Изменить размер шрифта - +

Мгновенное замешательство в зале сменилось недовольным ропотом и смехом.

– Suffira! (Прекратите!)

– On en a marre! (Это смешно!)

– Да пошел ты со своим дежавю!

– Ну вот, что я вам говорила? – победно высказалась коллега. – Ничего нового придумать не могут! Сплошные répétitions!

– Мишка, ты чего меня копируешь? – завопил дядя Сема, поднимаясь от столика.

Однако то, что произошло дальше, заставило вновь всех замолчать. Зал быстро и бесшумно заполнялся французскими полицейскими. Когда они точно и грамотно рассредоточились по всему пространству, в ресторан вошла еще одна группа – с огромными собаками на толстых кожаных поводках.

– Да ну вас всех к лешему! – взвилась возмущенная коллега. – Ни ума, ни фантазии!

– Être assis! (Сидеть!) – жестко придавил ее плечо ближайший полицейский. Впрочем, тут же улыбнулся и добавил: – S'il vous plaît, soyez aimables!

Ошарашенная обозревательница плюхнулась на место.

– Да пошли вы все! – снова на весь зал крикнул дядя Сема, выражая таким образом свое отношение к бездарному плагиату.

Невозмутимый полисмен, контролирующий данный столик, сделал один короткий взмах рукой, и веснушчатый олигарх кулем повалился в проход. Это уже мало напоминало шутку.

Не понимая, что происходит, еще подозревая вторую часть удачного розыгрыша, но одновременно чисто интуитивно чувствуя первоклассный подвох внутри самой шутки, я взглянула на пятачок, где только что выплясывали Юлька и Рокотов. И тут мне стало по-настоящему нехорошо. Мощные ручищи знатного олигарха уже покоились в наручниках. Один из полицейских подталкивал его в спину, понуждая к выходу. Рядом сникшей тростинкой стояла испуганная племяшка. Феи таращили глаза на свои новые невиданные «браслеты», внезапно украсившие их запястья. Для Юлькиных прутиков наручников, видимо, не нашлось, поэтому ее просто поставили последней в колонну и повели на выход.

– Куда? – заголосила я. – Отпустите!

– Encore une! (Еще одна!) – хватая меня за плечо, громко произнес полицейский и подтолкнул прямо в лапы к другому, формировавшему колонну обреченных. Через секунду на мне щелкнуло железо, рукам стало холодно и больно, я вознамерилась было немедленно заявить о своих правах, но тут же наткнулась на внимательные спелые глаза овчарки, чья ушастая голова была как раз на уровне моего пупка, и – передумала.

«Просто более крутой розыгрыш, – утешила я себя. – Экстрим. Ладно, будет о чем написать в книге!»

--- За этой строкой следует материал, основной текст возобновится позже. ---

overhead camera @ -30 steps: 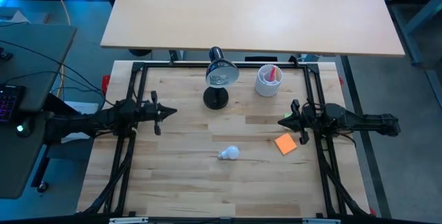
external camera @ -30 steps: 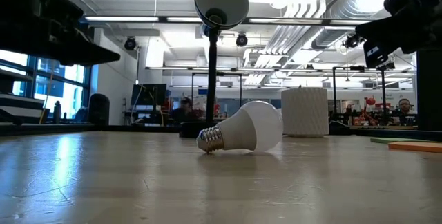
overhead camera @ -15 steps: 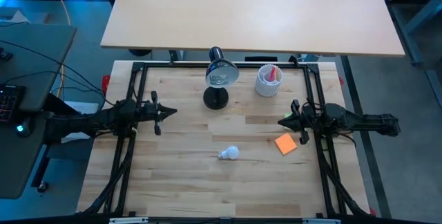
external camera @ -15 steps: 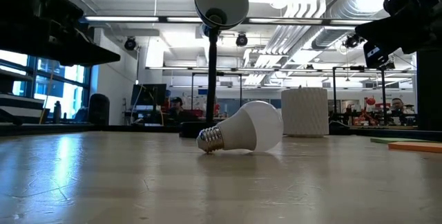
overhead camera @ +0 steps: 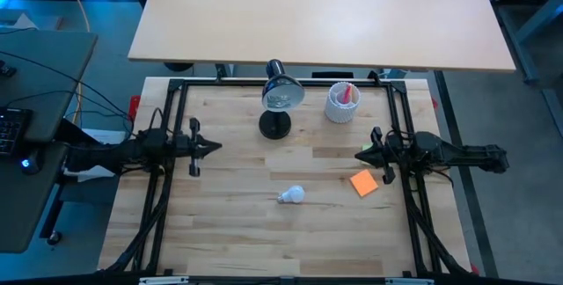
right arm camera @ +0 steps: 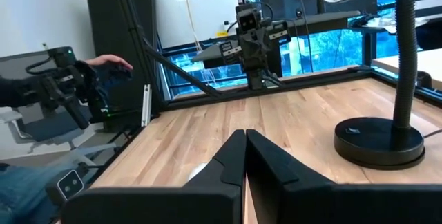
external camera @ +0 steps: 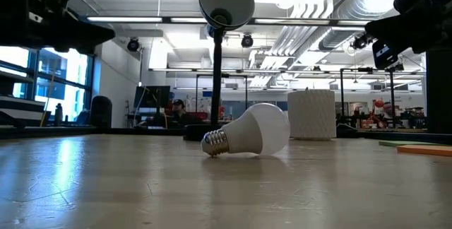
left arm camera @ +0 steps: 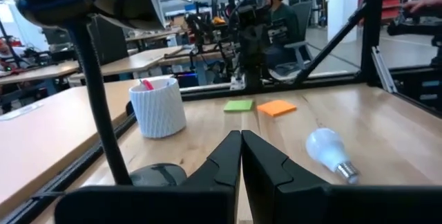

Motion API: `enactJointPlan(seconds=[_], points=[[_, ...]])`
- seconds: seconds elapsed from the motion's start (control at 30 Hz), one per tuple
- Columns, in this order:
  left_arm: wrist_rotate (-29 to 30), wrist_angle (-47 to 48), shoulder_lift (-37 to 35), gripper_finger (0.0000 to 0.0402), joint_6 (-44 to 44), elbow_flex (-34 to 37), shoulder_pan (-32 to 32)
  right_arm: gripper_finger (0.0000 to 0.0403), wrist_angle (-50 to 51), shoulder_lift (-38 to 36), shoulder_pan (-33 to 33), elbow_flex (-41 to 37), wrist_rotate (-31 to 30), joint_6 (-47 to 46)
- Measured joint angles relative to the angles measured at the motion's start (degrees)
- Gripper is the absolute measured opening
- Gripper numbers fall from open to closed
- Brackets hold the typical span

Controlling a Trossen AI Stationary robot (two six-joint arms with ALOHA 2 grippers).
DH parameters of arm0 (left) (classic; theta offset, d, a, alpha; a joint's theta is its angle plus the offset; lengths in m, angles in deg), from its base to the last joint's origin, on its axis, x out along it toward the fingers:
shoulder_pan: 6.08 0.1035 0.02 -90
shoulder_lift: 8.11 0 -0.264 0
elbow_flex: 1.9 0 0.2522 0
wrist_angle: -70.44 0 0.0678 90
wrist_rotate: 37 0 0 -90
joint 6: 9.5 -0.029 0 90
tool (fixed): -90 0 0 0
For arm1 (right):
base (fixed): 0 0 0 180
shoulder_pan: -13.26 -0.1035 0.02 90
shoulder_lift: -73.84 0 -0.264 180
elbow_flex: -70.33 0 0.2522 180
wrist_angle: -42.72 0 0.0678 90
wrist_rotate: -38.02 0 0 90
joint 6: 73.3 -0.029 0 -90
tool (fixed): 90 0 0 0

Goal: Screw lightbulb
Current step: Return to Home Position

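Now, lightbulb [overhead camera: 293, 195] well apart from both jaws

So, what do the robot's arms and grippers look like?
Left arm and right arm are dark, nearly black, slim and jointed, with bulkier housings at the wrists. The left gripper and right gripper each have two matte black fingers tapering to a point. No markings show; cables are too small to tell.

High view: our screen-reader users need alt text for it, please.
A white lightbulb lies ungripped on its side on the table. The left gripper and right gripper rest shut at either side; a black desk lamp, ribbed cup and orange note sit nearby.
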Motion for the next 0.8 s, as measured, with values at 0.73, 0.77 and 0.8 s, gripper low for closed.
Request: enactJointPlan(seconds=[0.73, 0.77, 0.8], points=[[0.0, 0.2, 0.3, 0.001, -6.8, 0.0, -0.5, 0.0007, 0.3, 0.3, -0.2, 0.0, -2.7, 14.2], [0.0, 0.3, 0.3, 0.001, -7.7, 0.0, -0.5, 0.0007, 0.4, 0.3, -0.2, 0.0, -2.7, 15.4], [0.0, 0.5, 0.3, 0.001, -7.9, 0.0, -0.5, 0.0007, 0.4, 0.3, -0.2, 0.0, -2.7, 15.8]])
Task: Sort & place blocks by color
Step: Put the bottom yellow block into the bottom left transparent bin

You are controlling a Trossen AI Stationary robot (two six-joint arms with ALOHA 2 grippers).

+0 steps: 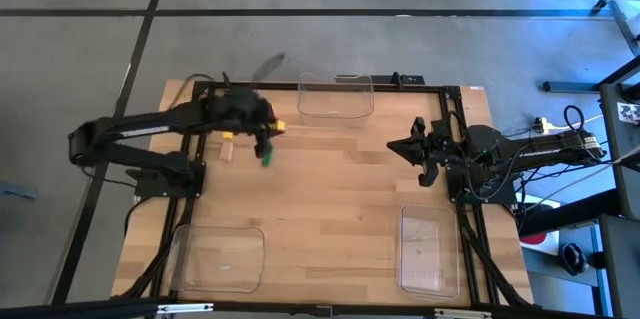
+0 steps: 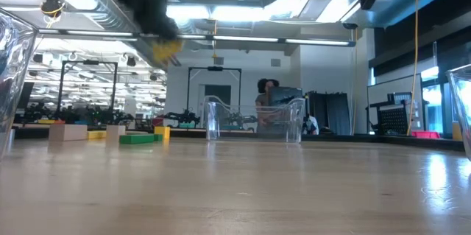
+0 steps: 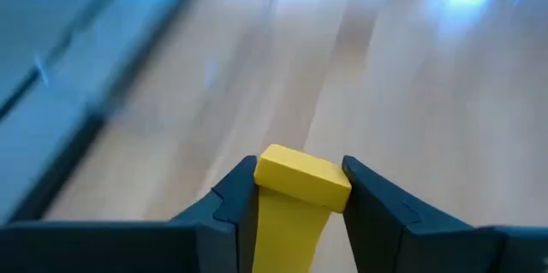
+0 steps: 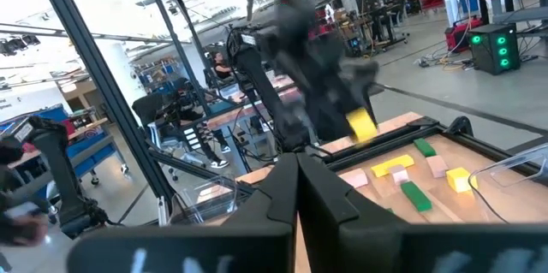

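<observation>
Gripping a yellow block (image 3: 295, 189) between its two dark fingers (image 3: 233, 204), the left hand (image 1: 268, 131) hangs above the tabletop (image 1: 330, 209), over the far left part of it. The fingers are partly closed and press on both sides of the block, which stands out past the fingertips. In the low view the same block shows as a yellow spot up in the air, clearly off the wood.

Under and beside this hand some other blocks lie on the tabletop. From above I can see a tan block (image 1: 227, 146) and a green block (image 1: 266, 156) just beside it. The right wrist view shows more of the group: a yellow piece (image 4: 394, 166), a second green block (image 4: 424, 146), a pale tan piece (image 4: 437, 167) and one more yellow block (image 4: 457, 180), all near each other.

Three clear plastic trays stand on the tabletop: one at the far edge in the middle (image 1: 335, 96), one at the near left corner (image 1: 218, 259) and one at the near right corner (image 1: 430, 249). I cannot see any block inside them.

The right hand (image 1: 420, 149) waits above the right side of the tabletop, well apart from the blocks, with its fingers closed together and nothing between them.
</observation>
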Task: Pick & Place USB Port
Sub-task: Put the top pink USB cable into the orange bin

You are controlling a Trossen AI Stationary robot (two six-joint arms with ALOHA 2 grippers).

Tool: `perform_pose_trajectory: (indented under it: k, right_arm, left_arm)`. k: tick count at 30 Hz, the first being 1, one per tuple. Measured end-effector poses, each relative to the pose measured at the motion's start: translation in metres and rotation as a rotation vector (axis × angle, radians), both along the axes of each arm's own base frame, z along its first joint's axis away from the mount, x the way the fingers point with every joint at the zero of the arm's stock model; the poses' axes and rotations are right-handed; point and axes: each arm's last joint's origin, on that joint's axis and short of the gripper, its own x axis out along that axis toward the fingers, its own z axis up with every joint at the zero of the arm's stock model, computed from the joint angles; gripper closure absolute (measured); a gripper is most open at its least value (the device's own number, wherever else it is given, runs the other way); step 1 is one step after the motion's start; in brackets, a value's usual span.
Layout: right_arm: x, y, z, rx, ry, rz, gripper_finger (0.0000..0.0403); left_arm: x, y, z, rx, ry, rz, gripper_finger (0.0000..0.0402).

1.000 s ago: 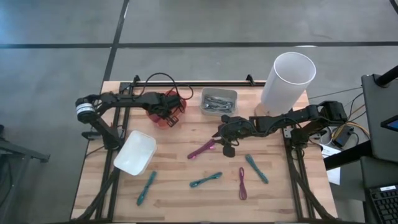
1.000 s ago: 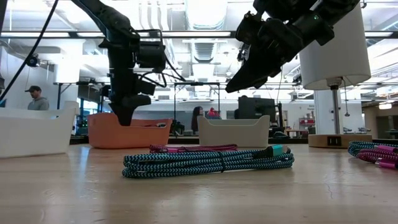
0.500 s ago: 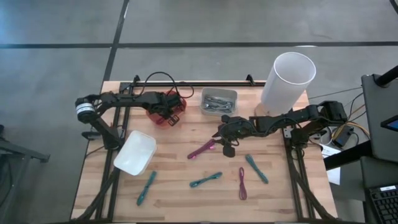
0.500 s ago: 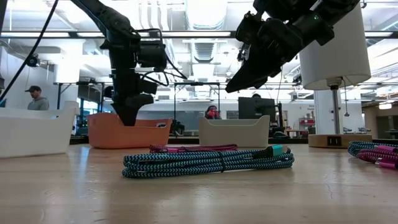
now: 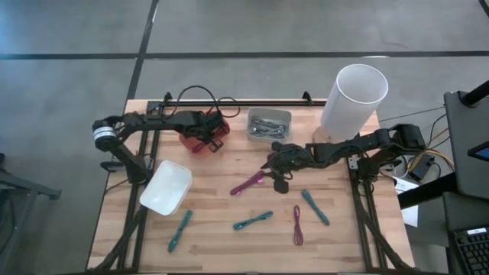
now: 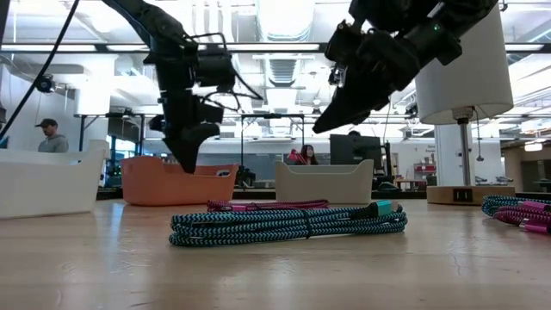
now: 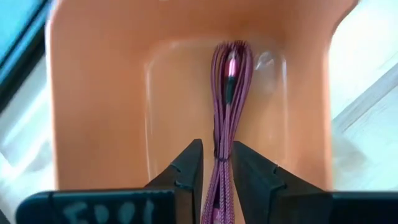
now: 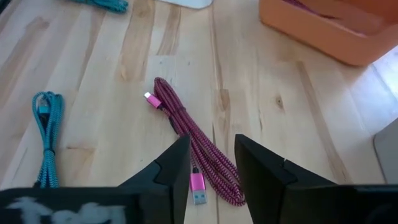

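Over orange bin [image 7: 99, 93], left pincer [image 7: 217, 163] slightly parted, straddling magenta cable [image 7: 227, 106].

On the counter [image 5: 221, 229], an orange bin [image 5: 205, 135] sits toward the far left, with a bundled cable [image 7: 229, 118] lying inside it. Right of it along the far edge is a small tray [image 5: 269, 124], and right of that stands a tall cylinder [image 5: 352, 98]. A white bin [image 5: 166, 187] lies near the left edge, nearer the front than the orange bin. A coiled cable [image 5: 248, 183] lies mid-counter, in front of the small tray. Along the front lie four more cables: one [image 5: 179, 230] at the left below the white bin, one [image 5: 253, 221] in the middle, one [image 5: 297, 224] right of it, and one [image 5: 315, 206] farthest right.
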Motion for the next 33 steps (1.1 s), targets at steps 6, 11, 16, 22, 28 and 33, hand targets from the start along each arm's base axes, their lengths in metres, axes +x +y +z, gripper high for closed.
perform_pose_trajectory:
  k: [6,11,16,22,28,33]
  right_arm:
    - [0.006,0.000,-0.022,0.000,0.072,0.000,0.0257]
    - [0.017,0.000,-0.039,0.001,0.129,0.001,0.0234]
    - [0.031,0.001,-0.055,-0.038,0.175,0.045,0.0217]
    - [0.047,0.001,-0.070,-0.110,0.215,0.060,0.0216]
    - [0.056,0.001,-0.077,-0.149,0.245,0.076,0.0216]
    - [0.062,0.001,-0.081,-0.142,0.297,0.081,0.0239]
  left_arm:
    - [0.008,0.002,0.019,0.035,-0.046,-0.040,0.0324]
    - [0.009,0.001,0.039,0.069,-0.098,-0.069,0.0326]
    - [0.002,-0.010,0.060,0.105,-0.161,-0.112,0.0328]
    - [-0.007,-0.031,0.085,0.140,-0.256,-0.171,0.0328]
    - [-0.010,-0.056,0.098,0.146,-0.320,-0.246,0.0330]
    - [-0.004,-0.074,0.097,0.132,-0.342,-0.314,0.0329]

За моей спиной усиливался шум, слышались возмущенные выкрики и родной русский мат, но даже оглянуться я не могла, напрочь загипнотизированная янтарным взглядом внимательной псины.

 

* * *

Соображать и ощущать себя живой я начала только в каком-то тусклом аппендиксе, куда нас, заключенных, втолкнули, выгрузив из зарешеченного автобуса. Определить, где мы находимся и сколько времени провели в пути, было не под силу. Единственное, что я осознала очень четко: все происходящее – не розыгрыш. Это – самый настоящий арест.

В нашей камере, вполне чистенькой и теплой, вдоль стен наличествовали скамейки, на которых и разместилось прибывшее сообщество человек в двадцать. В автобусе, насколько мне помнилось, народу было больше, но, видимо, и камер в здешней тюрьме вполне хватало. Я прижала к себе дрожащую Юльку и стала осматриваться.

На удивление, в этом помещении находились только женщины. С другой стороны, чему удивляться? Насколько мне известно, во всех странах мира тюрьмы делятся по половому признаку.

Вместе с нами в узилище пребывали все рокотовские феи, ополоумевшая и оттого, кажется, даже протрезвевшая правительственная Света, беспрерывно икающая и сильно этим смущенная коллега, квелая, умученная страданием дама-Светофор, неунывающая Белужка-Лиза и еще несколько женщин, совершенно мне незнакомых, одинаково затравленных и испуганных.